Government urged to launch national scheme for flexible rail tickets

17 August 2020, 06:22

The RMT has urged the Government to  launch a national scheme for flexible rail tickets as many people will continue working from home after the virus crisis ends
The RMT has urged the Government to launch a national scheme for flexible rail tickets as many people will continue working from home after the virus crisis ends. Picture: PA
EJ Ward

By EJ Ward

The Government is being urged to launch a national scheme for flexible rail tickets as many people will continue working from home as coronavirus pandemic restrictions further ease.

In a move which could save commuters thousands of pounds the Rail, Maritime and Transport union (RMT) has looked at more than 100 commuter routes across England, Wales and Scotland and the current prices for annual season tickets, saying passengers would make significant savings if they could buy a season ticket valid for part of the week.

Rail usage has dropped by three-quarters since the coronavirus lockdown began in March as people were urged to work from home and only one in three white-collar workers have returned to their offices, the RMT says.

Surveys have shown that huge numbers of workers will either continue operating from home, or split the week between their office and home.

Even before the Covid-19 crisis there was significant demand for flexible ticketing with more than 8.3 million people working part-time, said the RMT.

As we reported previously, July's RPI inflation figure is published on Wednesday, which sets the increase for next year's season tickets and could see commuters paying 1 per cent more for their tickets.

Under the proposals from the RMT some examples of savings included:

- Brighton to London Terminals current season ticket price is £4,580 a year. A three day a week flexible season ticket would cost £2,748, a saving of £1,832 on a full season ticket.

- St Albans to London Terminals current season ticket price is £3,712 a year. A three day a week flexible season ticket would cost £2,227, saving £1,484 on a full season ticket.

- Glasgow to Edinburgh Terminals current season ticket price is £2,504 a year. A three day a week flexible season ticket would cost £1,502.40, a saving of £1,001.60.

- Swansea to Cardiff Terminals current season ticket costs £1,844 a year. A three day a week flexible season ticket would cost £1,106.40, saving £737.60.

- Nuneaton to Birmingham Terminals current season ticket costs £2,080 a year. A three day a week flexible season ticket would cost £1,248, a saving of £832.

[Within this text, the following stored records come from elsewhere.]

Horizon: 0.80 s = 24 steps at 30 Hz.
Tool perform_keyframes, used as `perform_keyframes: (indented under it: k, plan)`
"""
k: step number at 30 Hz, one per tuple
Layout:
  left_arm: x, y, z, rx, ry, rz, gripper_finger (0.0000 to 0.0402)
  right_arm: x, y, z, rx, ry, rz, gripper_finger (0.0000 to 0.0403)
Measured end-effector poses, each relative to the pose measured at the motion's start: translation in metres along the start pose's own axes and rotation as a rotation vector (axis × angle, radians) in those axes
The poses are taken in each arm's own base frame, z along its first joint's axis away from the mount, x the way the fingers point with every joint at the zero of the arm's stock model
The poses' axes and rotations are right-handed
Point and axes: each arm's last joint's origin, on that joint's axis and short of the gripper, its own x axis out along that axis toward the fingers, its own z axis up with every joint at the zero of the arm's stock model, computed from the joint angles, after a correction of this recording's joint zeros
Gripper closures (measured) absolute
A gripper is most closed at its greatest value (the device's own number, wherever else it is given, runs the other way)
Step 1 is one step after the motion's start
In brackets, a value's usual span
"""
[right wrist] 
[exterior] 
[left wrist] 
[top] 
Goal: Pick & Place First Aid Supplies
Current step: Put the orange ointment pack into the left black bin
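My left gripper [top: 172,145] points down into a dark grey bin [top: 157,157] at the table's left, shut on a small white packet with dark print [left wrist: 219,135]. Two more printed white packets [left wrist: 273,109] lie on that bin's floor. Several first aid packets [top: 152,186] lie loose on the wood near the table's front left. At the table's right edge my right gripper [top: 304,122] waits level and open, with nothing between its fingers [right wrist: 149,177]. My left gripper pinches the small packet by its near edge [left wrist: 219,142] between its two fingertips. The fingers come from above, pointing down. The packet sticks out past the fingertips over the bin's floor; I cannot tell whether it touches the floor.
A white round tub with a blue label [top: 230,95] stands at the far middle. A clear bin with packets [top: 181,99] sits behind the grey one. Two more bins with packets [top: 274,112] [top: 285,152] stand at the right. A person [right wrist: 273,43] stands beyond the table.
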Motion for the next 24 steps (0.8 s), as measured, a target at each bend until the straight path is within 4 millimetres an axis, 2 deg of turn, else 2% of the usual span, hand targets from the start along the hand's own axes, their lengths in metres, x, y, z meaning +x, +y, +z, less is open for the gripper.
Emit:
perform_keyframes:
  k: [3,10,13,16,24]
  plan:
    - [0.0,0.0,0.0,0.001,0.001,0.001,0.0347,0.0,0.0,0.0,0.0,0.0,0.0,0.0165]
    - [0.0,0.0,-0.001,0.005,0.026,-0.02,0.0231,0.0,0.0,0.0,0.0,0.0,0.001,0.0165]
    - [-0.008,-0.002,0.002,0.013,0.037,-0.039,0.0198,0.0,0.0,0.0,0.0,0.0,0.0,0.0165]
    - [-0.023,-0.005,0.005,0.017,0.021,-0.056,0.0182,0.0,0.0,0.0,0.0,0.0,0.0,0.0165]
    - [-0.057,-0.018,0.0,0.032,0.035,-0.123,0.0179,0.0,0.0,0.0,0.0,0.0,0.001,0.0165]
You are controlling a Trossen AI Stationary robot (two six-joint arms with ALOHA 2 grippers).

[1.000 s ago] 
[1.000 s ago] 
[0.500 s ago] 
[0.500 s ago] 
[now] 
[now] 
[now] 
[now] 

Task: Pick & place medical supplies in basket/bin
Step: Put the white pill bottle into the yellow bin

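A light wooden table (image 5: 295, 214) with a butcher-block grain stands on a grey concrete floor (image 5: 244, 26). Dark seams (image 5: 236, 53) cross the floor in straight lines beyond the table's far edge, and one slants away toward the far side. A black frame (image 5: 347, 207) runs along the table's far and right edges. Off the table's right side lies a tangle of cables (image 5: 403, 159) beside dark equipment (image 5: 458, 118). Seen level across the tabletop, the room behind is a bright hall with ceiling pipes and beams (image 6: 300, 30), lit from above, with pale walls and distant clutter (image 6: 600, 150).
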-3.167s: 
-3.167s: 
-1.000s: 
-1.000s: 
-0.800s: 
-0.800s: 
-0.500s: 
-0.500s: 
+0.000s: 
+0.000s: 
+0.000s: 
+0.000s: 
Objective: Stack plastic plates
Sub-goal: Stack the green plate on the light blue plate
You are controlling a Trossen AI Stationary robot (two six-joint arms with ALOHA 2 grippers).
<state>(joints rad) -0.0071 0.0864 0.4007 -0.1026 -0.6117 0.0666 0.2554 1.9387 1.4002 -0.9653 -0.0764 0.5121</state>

- Macclesfield to Manchester Terminals current season ticket costs £2,148 a year. A three day a week flexible season ticket would cost £1,288.80, a saving of £859.20.

- Bradford-On-Avon to Bristol Terminals current season ticket costs £2,268 a year. A three day a week flexible season ticket would cost £1,360.80, a saving of £907.20.

- Warrington Stations to Liverpool Terminals current season ticket costs £1,640 a year. A three day a week flexible season ticket would cost £984, a saving of £656.

- Middlesbrough to Newcastle Terminals current season ticket costs £2,224 a year. A three day per week flexible season ticket would cost £1,334.40, a saving of £889.60.

RMT assistant general secretary Mick Lynch said: "The reality is many commuters and their firms will be holding off purchasing season tickets for 2021 as home working becomes a long-term feature.

"There will be a massive drop in demand for conventional season tickets and unless the demand for more flexible tickets and affordable tickets is met, commuters will permanently abandon the railway.

"The Government must rebuild passenger confidence and encourage passengers back to the railway by giving them what they want - flexible ticketing that's good value and suits their needs as part of the Covid-19 recovery.

"The vested interest of the Train Operating Companies has meant flexible ticketing has not been introduced because they believe it will hit the profits for their shareholders.

"RMT is today calling on the Government to immediately introduce a simple national scheme, supported by protecting ticket offices so that the right advice is always available, as part of a strategy for a publicly-owned railway that has rail workers and passengers at its heart."